France: une société malade ?
« Dites-moi comment les rêves ne peuvent se vider de leur splendeur quand, confrontés aux infos en direct, le monde des hommes nous semble trop violent pour avoir ne serait-ce que l’espoir de le sauver ? », écrit dans le Monde Lise Pathéron-Richard, étudiante de 18 ans, dans un texte à destination des ces adultes qu’elle accuse d’avoir offert de faux espoirs à sa génération.
Un texte intéressant qui exprime en tout cas un mal-être mais qui manque quand même un peu de contenu NDLR
Comme dans un désaveu de fidélité, on nous a figuré une vie bien tracée : « Il faut aller à l’école et avoir de bonnes notes pour pouvoir un jour choisir un bon métier qui te plaît. » Combien de fois ai-je dû entendre cette phrase d’un de ces Grands me regardant comme petite chose bien fragile ? En me percevant de toute leur hauteur, j’ai acquiescé comme un soldat qui prendrait de simples ordres pour vérité absolue.
Enfants, porteurs d’espoir, vision d’avenir, les Grands nous ont menti.

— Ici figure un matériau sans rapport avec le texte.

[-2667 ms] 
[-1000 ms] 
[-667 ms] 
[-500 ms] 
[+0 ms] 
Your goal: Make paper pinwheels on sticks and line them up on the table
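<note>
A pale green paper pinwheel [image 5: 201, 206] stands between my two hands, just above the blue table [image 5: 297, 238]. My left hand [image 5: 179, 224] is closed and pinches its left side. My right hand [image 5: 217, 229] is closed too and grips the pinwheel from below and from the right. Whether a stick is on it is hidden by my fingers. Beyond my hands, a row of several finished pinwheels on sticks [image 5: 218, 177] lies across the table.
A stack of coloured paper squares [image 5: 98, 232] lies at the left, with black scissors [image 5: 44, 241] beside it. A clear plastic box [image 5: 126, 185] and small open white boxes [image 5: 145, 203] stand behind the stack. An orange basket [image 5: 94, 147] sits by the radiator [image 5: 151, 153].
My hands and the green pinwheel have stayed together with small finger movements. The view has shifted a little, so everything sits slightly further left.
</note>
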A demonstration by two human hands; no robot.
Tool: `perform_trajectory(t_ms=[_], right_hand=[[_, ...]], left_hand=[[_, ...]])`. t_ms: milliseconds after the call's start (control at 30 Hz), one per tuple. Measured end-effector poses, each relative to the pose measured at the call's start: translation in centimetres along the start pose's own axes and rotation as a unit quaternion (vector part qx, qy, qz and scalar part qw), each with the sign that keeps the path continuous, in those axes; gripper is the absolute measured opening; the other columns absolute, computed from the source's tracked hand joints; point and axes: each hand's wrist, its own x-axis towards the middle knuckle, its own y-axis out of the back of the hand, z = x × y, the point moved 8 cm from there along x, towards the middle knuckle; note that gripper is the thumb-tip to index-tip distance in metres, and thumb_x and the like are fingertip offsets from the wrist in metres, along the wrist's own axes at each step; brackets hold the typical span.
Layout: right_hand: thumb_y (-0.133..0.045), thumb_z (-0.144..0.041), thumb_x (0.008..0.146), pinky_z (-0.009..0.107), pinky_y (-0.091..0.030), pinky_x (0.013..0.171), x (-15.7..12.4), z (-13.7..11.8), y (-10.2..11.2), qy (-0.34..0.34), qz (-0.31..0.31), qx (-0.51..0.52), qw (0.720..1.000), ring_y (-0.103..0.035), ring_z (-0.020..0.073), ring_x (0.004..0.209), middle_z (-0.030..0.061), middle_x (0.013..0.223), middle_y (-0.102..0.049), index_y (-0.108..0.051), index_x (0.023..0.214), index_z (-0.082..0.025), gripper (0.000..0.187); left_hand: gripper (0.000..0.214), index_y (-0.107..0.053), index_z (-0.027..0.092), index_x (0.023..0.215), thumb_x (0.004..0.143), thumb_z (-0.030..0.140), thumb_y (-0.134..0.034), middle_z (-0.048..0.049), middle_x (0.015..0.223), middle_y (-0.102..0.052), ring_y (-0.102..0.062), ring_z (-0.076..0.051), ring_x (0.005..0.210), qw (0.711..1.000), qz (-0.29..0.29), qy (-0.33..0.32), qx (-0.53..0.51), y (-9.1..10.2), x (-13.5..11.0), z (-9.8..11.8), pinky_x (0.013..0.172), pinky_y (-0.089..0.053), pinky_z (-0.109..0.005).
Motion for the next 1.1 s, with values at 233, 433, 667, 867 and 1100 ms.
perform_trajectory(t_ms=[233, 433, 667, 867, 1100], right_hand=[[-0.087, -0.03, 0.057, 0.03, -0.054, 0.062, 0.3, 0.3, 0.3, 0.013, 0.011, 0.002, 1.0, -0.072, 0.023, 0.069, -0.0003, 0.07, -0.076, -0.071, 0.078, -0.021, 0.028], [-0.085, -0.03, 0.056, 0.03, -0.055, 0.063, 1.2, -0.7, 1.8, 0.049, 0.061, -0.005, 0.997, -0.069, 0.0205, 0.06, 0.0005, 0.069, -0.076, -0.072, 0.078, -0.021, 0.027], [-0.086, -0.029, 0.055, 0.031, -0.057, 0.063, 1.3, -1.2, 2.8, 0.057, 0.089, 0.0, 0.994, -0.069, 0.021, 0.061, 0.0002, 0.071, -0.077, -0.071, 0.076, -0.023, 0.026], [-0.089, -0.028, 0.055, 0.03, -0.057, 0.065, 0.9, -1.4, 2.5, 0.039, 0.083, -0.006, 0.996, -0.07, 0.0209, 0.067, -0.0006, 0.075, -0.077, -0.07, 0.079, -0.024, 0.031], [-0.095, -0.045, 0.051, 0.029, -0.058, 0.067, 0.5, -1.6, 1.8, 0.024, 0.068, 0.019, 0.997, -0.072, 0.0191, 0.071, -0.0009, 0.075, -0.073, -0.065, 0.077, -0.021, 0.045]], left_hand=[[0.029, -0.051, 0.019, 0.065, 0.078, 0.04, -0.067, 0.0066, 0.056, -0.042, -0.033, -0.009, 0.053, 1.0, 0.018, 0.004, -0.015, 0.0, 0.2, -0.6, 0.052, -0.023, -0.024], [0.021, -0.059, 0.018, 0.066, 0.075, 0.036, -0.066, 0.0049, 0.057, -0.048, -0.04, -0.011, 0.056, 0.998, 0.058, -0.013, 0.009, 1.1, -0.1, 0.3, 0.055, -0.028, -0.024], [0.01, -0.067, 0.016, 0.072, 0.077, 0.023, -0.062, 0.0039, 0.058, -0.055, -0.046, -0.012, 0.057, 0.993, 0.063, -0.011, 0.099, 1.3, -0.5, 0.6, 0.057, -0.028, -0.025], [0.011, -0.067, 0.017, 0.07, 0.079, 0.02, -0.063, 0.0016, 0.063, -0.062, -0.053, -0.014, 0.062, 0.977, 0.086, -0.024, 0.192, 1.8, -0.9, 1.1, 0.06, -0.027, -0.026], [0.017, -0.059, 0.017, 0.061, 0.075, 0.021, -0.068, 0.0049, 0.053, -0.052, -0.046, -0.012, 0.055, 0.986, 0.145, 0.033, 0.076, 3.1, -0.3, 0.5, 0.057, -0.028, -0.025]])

Ils ne nous offriront jamais ce qu’ils nous avaient promis. Depuis petits, on nous a dit d’aller à l’école pour bien réussir toute notre vie, comme si l’école était la voie royale, comme si elle ne pouvait pas simplement nous apprendre à réfléchir. Il était plus facile de nous demander à tous de viser la même case, en félicitant ceux qui y parvenaient et en ignorant ceux dont les genoux avaient flanché. Mais lorsque notre esprit a grandi et que nous pouvons chacun observer le monde dans lequel nous nous exaltons, les films du samedi soir ont perdu de leur couleur et la vie se ternit. Le voile de notre triste destin se lève alors pendant que nos rêves brûlent aux portes des enfers.
Alors, ne remettons pas la faute sur l’adolescence, car c’est ce désaveu de fidélité qui m’oppresse. Ne me vendez plus un avenir auquel je n’aurai pas droit. Si les Grands ne peuvent répondre de leurs actions, alors qu’ils ne me disent rien. Qu’ils ne me mettent pas dans la tête que nous aurons accès à une vie semblable à la leur et qu’ils ne nous blâment pas trop de rester enfermés dans nos chambres. Car comment vouloir se battre pour des idées lorsqu’il faut penser à rattraper du bout de nos forces les hôpitaux publics, ou encore trouver des foyers pour ceux qui fuient les sécheresses et eaux vengeresses tout en se confrontant au problème d’une économie stérile ?
Dites-moi comment vouloir se battre quand les écrans depuis petits nous ont mangé le cerveau, comme un rongeur un peu trop envahissant mais comme un refuge bien trop réconfortant ? Car dites-moi comment les rêves ne peuvent se vider de leur splendeur quand, confrontés aux infos en direct, le monde des hommes nous semble trop violent pour avoir ne serait-ce que l’espoir de le sauver ?
Comprenez alors la complexité de notre pensée : entre confrontation à une dure réalité et à celle qui arrive, entre se sentir chanceux d’être parmi la poignée de privilégiés mais, tout en sentant sa voix impuissante face à la volonté de changer un monde devenu sans issue enviable. Et voilà comment on tue l’action. On se laisse alors mourir lentement sur les réseaux pour éviter de penser que les Grands ont bien trop souvent leurs yeux vitreux tournés vers nos fragiles silhouettes.
Car lorsqu’on hurle à la mort notre détresse, les regards sont rapidement détournés mais lorsqu’on se cache dans l’obscurité d’une chambre étroite, ces mêmes regards perçants nous dévisagent comme pour montrer notre semblant désintérêt. Parlez donc à nos crises d’angoisse à douze ans, à nos troubles alimentaires qui n’en finissent plus et regardez en face nos dépressions ; vous comprendrez alors pourquoi ce désaveu de fidélité nous attaque au plus profond de notre être.
Grands que vous êtes, souvenez-vous toujours que lorsque notre voix aura assez de portée, votre règne de cruauté devra prendre fin car, dans ce modèle affreux de condamnation de l’avenir, vous resterez à jamais les assassins d’une part d’humanité. Et oui, nous sommes faussement désolés de ne pas nous être adaptés à votre société malade.